Canucks Roll Call is assessing every player who held a significant place in the fortunes of the 2021-22 Vancouver Canucks season. We’ll be looking at the highs and lows they experienced during the recent campaign, as well as what the future holds for them in Vancouver. Today we feature forward Conor Garland.
Position: Right wing, Left Wing
2021-’22 totals (GP-G-A-P): 77-19-33-52, 36 PIM
Contract Status: Four seasons remaining with a salary cap hit of $4.950-million per.
For Vancouver Canucks winger Conor Garland, the nickname ‘Garly’ turned to ‘Gnarly’ for many of the fans looking to help Vancouver Hockey Now find him a different moniker during the season. It was just for fun and we never settled upon anything, although there were some pretty entertaining contributions.
Dude was gnarly indeed; all business.
Quick adjustments aren’t always easy for hockey players, particularly when they’ve only ever known one other organization. No, he wasn’t there as long as defenceman Oliver Ekman-Larsson, but like OEL, Garland had only been a member of the Arizona Coyotes club prior to the twosome arriving in BC via trade last summer.
Then, as we know, his first head coach in Vancouver, Travis Green, lasted a little under two months. Another adjustment, one that for the most part Garland handled with aplomb.
Garland finished strong when the team needed him most during the stretch drive. Simply look at the month of April. The 5-foot-9, 165-pound bundle of energy whirled and bounced his way around to the tune of 16 points over the season’s final 13 games. Eleven of those points came in the 10 games during the stretch that mattered.
He had ten multi-point games, his lone three-point game coming against the Seattle Kraken at home in the third to last match of the season.
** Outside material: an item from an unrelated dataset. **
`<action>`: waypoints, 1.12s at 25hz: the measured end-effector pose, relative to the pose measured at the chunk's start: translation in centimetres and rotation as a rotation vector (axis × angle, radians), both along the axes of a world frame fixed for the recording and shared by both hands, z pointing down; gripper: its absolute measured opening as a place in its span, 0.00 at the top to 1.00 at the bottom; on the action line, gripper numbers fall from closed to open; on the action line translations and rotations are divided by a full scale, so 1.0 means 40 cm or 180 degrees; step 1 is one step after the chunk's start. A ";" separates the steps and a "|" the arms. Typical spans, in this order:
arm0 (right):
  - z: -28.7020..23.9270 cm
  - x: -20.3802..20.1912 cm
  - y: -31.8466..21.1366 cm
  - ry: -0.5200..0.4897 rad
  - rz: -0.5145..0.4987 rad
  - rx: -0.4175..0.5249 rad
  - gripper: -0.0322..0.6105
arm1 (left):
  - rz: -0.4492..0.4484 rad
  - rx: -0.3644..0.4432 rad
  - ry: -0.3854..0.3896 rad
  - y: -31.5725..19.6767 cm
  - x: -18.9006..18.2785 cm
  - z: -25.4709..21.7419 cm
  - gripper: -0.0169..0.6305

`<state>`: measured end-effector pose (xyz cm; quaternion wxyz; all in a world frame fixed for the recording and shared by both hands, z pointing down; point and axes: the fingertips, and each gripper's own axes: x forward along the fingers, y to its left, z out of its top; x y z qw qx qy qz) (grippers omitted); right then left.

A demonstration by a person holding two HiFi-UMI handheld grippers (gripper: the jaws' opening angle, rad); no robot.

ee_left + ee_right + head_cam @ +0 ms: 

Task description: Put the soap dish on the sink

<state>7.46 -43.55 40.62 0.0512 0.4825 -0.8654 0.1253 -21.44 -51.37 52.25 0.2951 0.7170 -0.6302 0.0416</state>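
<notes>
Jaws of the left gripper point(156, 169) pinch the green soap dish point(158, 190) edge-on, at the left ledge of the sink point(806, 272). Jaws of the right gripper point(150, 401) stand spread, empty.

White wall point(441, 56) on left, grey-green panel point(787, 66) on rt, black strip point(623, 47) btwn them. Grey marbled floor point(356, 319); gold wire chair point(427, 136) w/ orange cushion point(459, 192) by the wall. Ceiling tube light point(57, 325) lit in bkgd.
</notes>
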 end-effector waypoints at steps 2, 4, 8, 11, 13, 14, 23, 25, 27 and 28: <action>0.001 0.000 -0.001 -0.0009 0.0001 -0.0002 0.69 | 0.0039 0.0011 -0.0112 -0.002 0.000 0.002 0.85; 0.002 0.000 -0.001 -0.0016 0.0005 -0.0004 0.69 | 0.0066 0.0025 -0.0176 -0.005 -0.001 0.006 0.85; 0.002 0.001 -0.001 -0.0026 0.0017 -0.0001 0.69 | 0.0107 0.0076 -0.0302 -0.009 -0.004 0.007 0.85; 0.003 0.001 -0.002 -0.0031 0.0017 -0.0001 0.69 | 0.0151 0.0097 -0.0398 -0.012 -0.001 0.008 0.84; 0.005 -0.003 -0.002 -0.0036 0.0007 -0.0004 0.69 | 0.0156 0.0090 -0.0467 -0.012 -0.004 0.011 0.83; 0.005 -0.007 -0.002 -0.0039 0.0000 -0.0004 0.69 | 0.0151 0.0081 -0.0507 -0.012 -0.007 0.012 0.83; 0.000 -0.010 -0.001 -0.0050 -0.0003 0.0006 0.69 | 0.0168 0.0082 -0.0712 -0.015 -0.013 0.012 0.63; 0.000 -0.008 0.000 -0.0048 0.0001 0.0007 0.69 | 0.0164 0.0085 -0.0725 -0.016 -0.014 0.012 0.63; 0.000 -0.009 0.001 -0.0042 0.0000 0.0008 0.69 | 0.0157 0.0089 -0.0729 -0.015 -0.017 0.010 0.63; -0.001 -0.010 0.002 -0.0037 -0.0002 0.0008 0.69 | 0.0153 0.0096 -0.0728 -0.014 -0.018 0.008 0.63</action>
Dude drew penalties, among an elite top-6 list in the NHL, tied with Ryan O’Reilly of the St. Louis Blues. Garland drew 38 more penalty minutes than he took, 64 to 26.
His team shot-attempt and possession analytics are excellent. He was plus-14 in the takeaway/giveaway department.
Garland’s one-man offensive zone cycles, his dipsy-doos in the corners, and his ability to duck checks, created consistent entertainment for fans during the Vancouver Canucks season.
He’s streaky, especially in the goal scoring department. Just prior to his strong run at the end of the campaign, Garland went through a 19 game streak without lighting the lamp. He also had an early season drought of ten games.
His shot isn’t overpowering, in fact it’s a bit awkward due to his use of an inordinately short stick. However, ultimately, it is accurate, especially on the rush and from weird angles.
He’s not going to overpower anyone but he isn’t afraid to take abuse.
What the future holds
Presently, Garland is under contract with the Vancouver Canucks for a longer term than any other forward. There’s too much potential upside to go with his invaluable ‘shift disturbing’ qualities to not keep him. For almost a million bucks less, the Canucks got only four less goals out of Garland than Brock Boeser, while also getting six more games played and tallying six more total points than his fellow right-shot forward.
Different styles, yes, but a fair comparison for two wingers in their mid-twenties, with Garland bringing more pure entertainment and sand paper to the equation.
Price, age, work ethic. Garland ticks the boxes in all three categories while looking comfortably effective playing both sides of the ice.